Но едва отзвучала эта молитва, как его, подобно нежданному ответу, снова охватывает непреодолимое чувство присутствия Другого, и он только и может, что прошептать:
— Ты, о, Ты!
Кормовой стрелок и другие
Дух человеческий, обдумывая свое видение, постигает, что каждый из низших духов может воскреснуть в величии Духа, но ему все же кажется, что бесконечная нежность мировой души к каждой отдельной личности должна подвигнуть ее на высший акт любви, на пробуждение малых духов для спасения и последнее блаженство сна.
Кормовой стрелок того самолета, в котором бился мотылек, несомненно обрел спасение. Он, погибший со всем экипажем, он, умерший и пробудившийся в командном духе, и затем в духе погибших в той битве, а затем в духе человеческом, и затем — в духе целого космоса, и наконец в самой мировой душе, стремящейся к Другому — он нашел свое спасение. И это спасение — не просто освобождение более благородного духа своей смертью. Нет, милосердием мировой души, крошечный дух кормового стрелка на время воскрес во всем ее величии.
Кормовой стрелок обратился к своей малой земной жизни и смерти, но вместе с ними начал постигать прошлое и будущее человеческого рода и других миров, и подножие вечности, и проблеск высочайшей вершины бытия.

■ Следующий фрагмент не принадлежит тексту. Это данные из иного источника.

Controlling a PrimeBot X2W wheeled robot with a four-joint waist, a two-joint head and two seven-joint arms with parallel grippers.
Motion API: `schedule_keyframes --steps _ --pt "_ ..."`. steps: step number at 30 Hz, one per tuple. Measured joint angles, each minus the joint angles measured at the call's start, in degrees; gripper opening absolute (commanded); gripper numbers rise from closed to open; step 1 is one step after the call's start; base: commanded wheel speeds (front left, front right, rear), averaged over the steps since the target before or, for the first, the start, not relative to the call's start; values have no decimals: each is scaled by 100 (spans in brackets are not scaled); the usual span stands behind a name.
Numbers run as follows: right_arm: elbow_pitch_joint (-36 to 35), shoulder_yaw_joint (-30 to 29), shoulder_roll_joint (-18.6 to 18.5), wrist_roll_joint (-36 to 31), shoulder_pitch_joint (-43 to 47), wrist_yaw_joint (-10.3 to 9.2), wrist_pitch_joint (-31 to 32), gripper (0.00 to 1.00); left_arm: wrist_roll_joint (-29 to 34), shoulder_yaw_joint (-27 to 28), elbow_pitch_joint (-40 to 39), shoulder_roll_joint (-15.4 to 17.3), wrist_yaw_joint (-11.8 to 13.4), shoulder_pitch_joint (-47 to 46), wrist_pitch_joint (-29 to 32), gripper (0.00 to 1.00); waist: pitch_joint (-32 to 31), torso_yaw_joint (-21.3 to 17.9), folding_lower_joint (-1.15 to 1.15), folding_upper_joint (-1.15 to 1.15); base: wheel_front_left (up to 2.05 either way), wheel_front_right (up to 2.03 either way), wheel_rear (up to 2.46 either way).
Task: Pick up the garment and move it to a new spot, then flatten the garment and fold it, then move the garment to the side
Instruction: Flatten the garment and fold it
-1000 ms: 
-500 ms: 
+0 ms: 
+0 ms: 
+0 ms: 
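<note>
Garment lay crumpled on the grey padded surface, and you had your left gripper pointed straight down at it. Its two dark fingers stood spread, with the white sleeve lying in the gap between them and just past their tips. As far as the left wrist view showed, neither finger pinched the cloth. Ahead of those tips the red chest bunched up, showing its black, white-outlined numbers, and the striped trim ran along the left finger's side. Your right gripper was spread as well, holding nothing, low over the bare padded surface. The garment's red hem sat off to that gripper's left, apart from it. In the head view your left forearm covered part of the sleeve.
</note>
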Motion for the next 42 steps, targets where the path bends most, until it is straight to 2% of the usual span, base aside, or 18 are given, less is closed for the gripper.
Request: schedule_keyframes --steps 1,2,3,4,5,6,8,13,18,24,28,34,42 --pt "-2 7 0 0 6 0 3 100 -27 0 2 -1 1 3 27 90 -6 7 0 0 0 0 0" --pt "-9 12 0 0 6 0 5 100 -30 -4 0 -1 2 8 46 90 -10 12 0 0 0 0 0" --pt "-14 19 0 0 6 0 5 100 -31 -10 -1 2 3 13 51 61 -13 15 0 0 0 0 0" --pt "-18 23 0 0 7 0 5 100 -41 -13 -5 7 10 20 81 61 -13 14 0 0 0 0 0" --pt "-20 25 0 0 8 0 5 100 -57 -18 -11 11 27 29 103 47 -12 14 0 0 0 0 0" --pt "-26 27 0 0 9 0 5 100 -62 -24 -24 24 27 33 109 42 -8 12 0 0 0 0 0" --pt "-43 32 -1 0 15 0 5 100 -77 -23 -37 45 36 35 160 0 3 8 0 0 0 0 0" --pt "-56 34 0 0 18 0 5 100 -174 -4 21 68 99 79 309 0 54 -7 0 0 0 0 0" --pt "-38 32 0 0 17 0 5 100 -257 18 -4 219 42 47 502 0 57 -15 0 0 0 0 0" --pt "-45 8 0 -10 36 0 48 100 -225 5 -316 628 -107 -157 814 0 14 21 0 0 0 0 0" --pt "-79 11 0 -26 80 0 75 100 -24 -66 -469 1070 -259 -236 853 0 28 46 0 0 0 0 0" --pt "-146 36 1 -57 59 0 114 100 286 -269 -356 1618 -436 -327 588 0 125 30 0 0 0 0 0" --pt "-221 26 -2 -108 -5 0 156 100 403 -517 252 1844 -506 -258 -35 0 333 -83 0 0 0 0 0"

— Когда я, — рассуждал он, — был заперт в том самолете и в дремлющей натуре того мальчика, какой темной и безрадостной была моя тюрьма! Сквозь решетку я видел только человеческую жестокость и равнодушные звезды. Как растерянно я искал отваги, пролетая над проливом! Когда прикосновение мотылька разбудило во мне тоску и жалость к себе, как я готов был сломаться! И какой фантастичной, смешной, призрачной была та маленькая вселенная, свитая мной вокруг себя наподобие кокона, в убеждении, что она — не выдумка, а огромная и жестокая действительность. Да, а моя жалкая, неловкая, самоуверенная любовь, такая слепая, совсем не похожая на истинный путь любви! Но теперь я наконец прожил жизнь и любил по-настоящему. Я любил красоту множества миров. Даже маленькую Землю я любил тысячекратно, во множестве обликов. Я любил Елену и Клеопатру, и других, таких же прекрасных и достойных. Я вместе с Данте славил его Беатриче. И я познал то, что совсем не было дано мне при жизни — союз истинных сознаний и углубляющуюся на протяжении жизни гармонию. Да, и я слушал Сократа в Афинах, и до конца понимал мудрость Гаутамы. Я вместе с Иисусом ходил по полям. И пусть теперь, снова ограниченный своей человеческой малостью, я лишь смутно постигаю пережитые мной славные мгновения, но помню, что насладился всей земной и космической красотой, всеми человеческими и всеми космическими добродетелями. Я взвешивал все мысли, доступные конечному духу. Пробудившись далеко за пределами тусклого человеческого света, я восхищался высшей красотой космической республики и служил ей в доблестных жизнях многих граждан. А с гибелью космоса я пробудился как мировая душа. И тогда я с жалостью оглянулся на себя — замученного мальчика, и воссоздал его, чтобы он обрел спасение. И я, тот мальчик, увидел свою скучную и бессмысленную земную жизнь нитью в блистающей ткани космического бытия, и жизнь моя преобразилась. Но и в мировой душе я бился хрупкими крылышками в закрытое окно последней тюрьмы, тщетно стремясь к Другому. Я участвовал в смерти души. За ней темнота — не темнота одиночества, но мрак тайны. И я, бывший мальчик, убитый в бою, примирился теперь с горестями моего земного существования и даже с духом окончательной гибели. Теперь я, тот мальчик, ничего не желаю, кроме как уснуть, раствориться в величии Духа. И я, тот самый Дух, хотя и мне суждено умереть, так и не найдя единства в Другим, обрел спасение. Потому что моя красота будет совершенной для него, примет ли он ее или уничтожит.